High-resolution (HR) images are usually downscaled to low-resolution (LR) ones for better display and afterward upscaled back to the original size to recover details. Recent work in image rescaling formulates downscaling and upscaling as a unified task and learns a bijective mapping between HR and LR via invertible networks. However, in real-world applications (e.g., social media), most images are compressed for transmission. Lossy compression will lead to irreversible information loss on LR images, hence damaging the inverse upscaling procedure and degrading the reconstruction accuracy. In this paper, we propose the Self-Asymmetric Invertible Network (SAIN) for compression-aware image rescaling. To tackle the distribution shift, we first develop an end-to-end asymmetric framework with two separate bijective mappings for high-quality and compressed LR images, respectively. Then, based on empirical analysis of this framework, we model the distribution of the lost information (including downscaling and compression) using isotropic Gaussian mixtures and propose the Enhanced Invertible Block to derive high-quality/compressed LR images in one forward pass. Besides, we design a set of losses to regularize the learned LR images and enhance the invertibility. Extensive experiments demonstrate the consistent improvements of SAIN across various image rescaling datasets in terms of both quantitative and qualitative evaluation under standard image compression formats (i.e., JPEG and WebP).
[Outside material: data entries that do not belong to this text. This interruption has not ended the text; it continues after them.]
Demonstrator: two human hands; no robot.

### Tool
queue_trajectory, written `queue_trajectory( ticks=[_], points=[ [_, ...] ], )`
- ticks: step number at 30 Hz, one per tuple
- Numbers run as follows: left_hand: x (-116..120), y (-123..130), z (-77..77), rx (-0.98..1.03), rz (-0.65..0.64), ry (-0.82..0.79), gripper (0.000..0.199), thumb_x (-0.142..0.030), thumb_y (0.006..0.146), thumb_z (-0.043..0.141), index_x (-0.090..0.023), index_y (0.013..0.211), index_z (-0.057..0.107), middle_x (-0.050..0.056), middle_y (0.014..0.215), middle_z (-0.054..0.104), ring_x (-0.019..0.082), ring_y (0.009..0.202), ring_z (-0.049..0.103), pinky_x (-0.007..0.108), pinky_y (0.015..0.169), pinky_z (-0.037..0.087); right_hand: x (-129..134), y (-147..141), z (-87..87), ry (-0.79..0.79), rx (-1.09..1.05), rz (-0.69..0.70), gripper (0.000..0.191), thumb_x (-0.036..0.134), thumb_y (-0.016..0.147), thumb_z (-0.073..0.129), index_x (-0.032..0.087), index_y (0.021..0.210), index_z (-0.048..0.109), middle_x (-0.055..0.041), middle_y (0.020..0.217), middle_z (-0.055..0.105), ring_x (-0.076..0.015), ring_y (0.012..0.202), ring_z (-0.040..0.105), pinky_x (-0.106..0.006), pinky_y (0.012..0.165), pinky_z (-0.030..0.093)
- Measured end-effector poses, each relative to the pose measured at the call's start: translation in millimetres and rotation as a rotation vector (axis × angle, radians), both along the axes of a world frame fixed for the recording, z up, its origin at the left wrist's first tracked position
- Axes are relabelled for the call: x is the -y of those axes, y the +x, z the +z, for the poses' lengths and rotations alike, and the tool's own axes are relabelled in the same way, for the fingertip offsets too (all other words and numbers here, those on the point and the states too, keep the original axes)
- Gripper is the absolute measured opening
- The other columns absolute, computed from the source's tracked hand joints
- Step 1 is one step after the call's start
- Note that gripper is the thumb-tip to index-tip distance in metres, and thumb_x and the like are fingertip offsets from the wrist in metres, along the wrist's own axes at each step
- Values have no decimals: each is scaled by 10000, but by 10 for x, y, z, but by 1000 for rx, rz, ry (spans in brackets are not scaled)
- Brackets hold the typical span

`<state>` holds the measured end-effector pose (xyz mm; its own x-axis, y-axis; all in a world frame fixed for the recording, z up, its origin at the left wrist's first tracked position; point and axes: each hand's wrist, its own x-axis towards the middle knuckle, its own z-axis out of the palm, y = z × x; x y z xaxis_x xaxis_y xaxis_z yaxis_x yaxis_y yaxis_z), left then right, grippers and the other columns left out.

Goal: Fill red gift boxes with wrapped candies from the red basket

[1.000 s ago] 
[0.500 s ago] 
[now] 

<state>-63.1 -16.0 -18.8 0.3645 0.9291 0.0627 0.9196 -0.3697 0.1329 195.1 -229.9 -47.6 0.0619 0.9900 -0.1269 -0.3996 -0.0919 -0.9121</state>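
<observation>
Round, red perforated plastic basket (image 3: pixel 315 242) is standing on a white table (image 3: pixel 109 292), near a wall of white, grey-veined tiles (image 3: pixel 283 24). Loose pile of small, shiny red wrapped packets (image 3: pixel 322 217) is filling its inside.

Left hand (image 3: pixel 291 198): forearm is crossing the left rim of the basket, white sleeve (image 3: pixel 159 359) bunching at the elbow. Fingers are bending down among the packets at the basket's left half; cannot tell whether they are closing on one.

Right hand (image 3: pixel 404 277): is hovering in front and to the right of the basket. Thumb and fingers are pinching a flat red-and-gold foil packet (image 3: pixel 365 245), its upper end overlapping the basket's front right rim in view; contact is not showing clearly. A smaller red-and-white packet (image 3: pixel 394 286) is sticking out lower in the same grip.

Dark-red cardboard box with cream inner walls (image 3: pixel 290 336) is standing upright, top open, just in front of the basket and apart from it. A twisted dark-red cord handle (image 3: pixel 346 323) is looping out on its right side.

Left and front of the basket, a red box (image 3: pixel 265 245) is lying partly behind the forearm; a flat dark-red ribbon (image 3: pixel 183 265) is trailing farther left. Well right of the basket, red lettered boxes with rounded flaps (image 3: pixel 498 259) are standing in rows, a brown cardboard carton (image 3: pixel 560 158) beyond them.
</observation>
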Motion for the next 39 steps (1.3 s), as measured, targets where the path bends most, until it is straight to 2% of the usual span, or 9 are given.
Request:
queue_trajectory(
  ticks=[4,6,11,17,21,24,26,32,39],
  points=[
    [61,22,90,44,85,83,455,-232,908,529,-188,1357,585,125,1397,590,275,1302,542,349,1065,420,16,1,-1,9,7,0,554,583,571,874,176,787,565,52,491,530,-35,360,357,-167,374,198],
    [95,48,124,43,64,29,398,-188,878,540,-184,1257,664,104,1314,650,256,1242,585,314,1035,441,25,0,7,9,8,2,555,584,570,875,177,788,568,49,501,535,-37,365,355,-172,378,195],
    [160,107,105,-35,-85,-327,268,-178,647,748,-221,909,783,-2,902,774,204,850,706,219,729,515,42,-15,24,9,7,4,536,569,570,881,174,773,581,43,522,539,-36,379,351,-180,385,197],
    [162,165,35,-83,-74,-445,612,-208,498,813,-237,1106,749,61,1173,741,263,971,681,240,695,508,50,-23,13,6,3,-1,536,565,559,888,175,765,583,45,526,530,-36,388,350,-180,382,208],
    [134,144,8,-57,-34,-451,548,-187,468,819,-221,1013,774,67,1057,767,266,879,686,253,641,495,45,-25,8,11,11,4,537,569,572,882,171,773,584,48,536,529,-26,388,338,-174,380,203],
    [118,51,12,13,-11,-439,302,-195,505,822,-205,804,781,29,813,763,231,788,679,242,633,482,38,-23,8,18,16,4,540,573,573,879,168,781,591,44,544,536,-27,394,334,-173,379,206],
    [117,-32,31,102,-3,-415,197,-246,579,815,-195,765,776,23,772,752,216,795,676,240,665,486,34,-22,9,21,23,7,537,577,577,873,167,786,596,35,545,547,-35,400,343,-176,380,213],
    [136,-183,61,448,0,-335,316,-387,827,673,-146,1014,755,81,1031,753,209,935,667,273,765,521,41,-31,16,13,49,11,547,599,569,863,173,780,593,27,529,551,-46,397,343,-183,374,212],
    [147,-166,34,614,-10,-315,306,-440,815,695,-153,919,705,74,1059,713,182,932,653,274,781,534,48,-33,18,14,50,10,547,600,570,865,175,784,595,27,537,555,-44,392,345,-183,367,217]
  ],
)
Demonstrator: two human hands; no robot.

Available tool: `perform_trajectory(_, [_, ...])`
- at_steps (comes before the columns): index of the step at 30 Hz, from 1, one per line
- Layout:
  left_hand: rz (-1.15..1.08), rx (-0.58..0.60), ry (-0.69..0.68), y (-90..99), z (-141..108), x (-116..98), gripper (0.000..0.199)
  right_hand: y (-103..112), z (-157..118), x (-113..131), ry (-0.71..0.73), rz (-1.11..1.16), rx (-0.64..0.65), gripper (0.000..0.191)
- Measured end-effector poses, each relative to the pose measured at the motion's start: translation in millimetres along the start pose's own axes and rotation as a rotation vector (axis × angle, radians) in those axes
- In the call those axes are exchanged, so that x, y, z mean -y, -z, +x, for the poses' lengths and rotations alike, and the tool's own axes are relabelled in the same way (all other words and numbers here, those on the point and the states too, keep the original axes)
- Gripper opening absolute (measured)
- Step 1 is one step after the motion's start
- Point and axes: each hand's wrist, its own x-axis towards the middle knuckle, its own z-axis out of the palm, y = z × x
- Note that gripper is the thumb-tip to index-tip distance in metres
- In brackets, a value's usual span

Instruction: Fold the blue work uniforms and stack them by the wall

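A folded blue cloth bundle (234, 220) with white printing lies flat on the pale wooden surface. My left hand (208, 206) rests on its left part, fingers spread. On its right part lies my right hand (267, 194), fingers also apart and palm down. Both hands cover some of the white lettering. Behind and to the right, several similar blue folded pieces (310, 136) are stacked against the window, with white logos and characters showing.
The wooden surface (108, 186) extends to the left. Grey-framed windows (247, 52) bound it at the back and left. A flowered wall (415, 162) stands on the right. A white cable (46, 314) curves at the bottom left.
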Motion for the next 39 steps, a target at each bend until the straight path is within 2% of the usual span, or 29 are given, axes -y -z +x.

翻译：高分辨率图像通常被降采样为低分辨率图像以便更好显示，随后再升采样回原始尺寸以恢复细节。近期图像缩放研究将降采样与升采样视为统一任务，通过可逆网络学习高分辨率与低分辨率图像之间的双射映射。然而在现实应用（如社交媒体）中，多数图像需经压缩后传输。有损压缩会导致低分辨率图像产生不可逆信息损失，从而破坏逆向升采样过程并降低重建精度。本文提出自对称可逆网络用于压缩感知图像缩放。为解决分布偏移问题，我们首先构建端到端非对称框架，分别为高质量与压缩低分辨率图像建立独立双射映射。随后基于该框架的实证分析，利用各向同性高斯混合模型对信息损失（含降采样与压缩损失）的分布进行建模，并提出增强型可逆模块以单次前向传播同时生成高质量/压缩低分辨率图像。此外，我们设计一组损失函数以正则化学习到的低分辨率图像并增强可逆性。大量实验表明，在标准图像压缩格式（JPEG与WebP）下，SAIN在多种图像缩放数据集上均实现一致性的量化与定性评估性能提升。